It's mostly been a bunch of slow months in the solicitations since everything went to hell back in the spring. Did the solicitations for January 2021 break the cycle?
No. Maybe we'll have to wait for solicits to be released in the actual new year.
Which doesn't mean there's nothing to discuss, just that I'm probably not buying much of it. DC announced Future State, which is going to be a two-month thing where they don't publish all their usual titles, but instead do a bunch of stories set in the amorphous future with the next generation of heroes or something. There's gonna be a different Superman and Wonder Woman, but it seems like Original Recipe Batman might still be roaming around.
It just reminds me of Convergence from a few years back. Remember, they came up with some weird excuse for a mini-event to do for two months while DC moved its offices cross-country or something?
Marvel, meanwhile, will be hip-deep in King in Black, as well as a shitload of Alien variant covers, 'cause they got that license away from Dark Horse. Great, I look forward to Carol Danvers adding one of them to her new attempt at an ongoing, like putting Conan in Savage Avengers. Or maybe they'll do a Pet Avengers reboot, and they can add it in there.
Other than that shit, there's Black Cat (doing a King in Black tie-in), Deadpool (doing a King in Black tie-in), and an Iron Fist mini-series by Larry Hama and David Wachter (not a tie-in to anything!) I didn't see Taskmaster or Power Pack, but there's supposed to be an issue of Runaways out this week, and I don't remember seeing it resolicited for release at any point, so who the hell knows.
Outside those two companies, it's mostly the smaller publishers. Aftershock has issue 4 of Sympathy for No Devils, and issue 3 of Kaiju Score. I'm hoping to have the first issue of Sympathy for No Devils by next week, so maybe I'll know if I'm interested.

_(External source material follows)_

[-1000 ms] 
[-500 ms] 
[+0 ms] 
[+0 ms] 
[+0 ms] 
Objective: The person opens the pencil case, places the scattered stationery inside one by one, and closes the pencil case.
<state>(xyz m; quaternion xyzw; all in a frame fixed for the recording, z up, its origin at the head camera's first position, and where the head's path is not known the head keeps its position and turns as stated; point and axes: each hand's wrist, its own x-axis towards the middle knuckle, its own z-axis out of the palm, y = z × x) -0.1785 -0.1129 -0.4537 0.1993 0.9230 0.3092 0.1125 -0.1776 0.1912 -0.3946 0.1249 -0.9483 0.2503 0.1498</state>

21 Pulp has a collection of a series called Hero Hourly, by James Patrick, Carlos Trigo, Alex Sollazzo, and Marco del Verde about superheroing as a regular old job. I mean, maybe it would be fun. It's Alive is releasing a series by Sam Glanzman from the early 1960s called Kona: Monarch of Monster Isle. I only know Glanzman's work from the USS Stevens stories that used to run in some of DC's war comics. Again, might be worth a look.
Scout Comics has Sweet Downfall by Stefano Cardoselli, about an old crash-test dummy that works for the mob as a hitman, until he's ordered to bring in a mermaid. This is the first issue, but it may be meant mostly to get your interest, because it says shortly after this they'll release the whole thing as one volume. So maybe wait for the trade. Of course, Cardoselli was half the creative team on Live Die Reload, which I did not exactly love when I read it earlier this year, so that's a counter-argument.
The only other thing that caught my attention were the two trades for Jay Faerber's Elsewhere, which aren't new, but I guess I missed them the first time around. I wonder if it's a complete story, or if Faerber just dropped it part way through, which seems like what he did with Copperhead (and maybe Dynamo 5).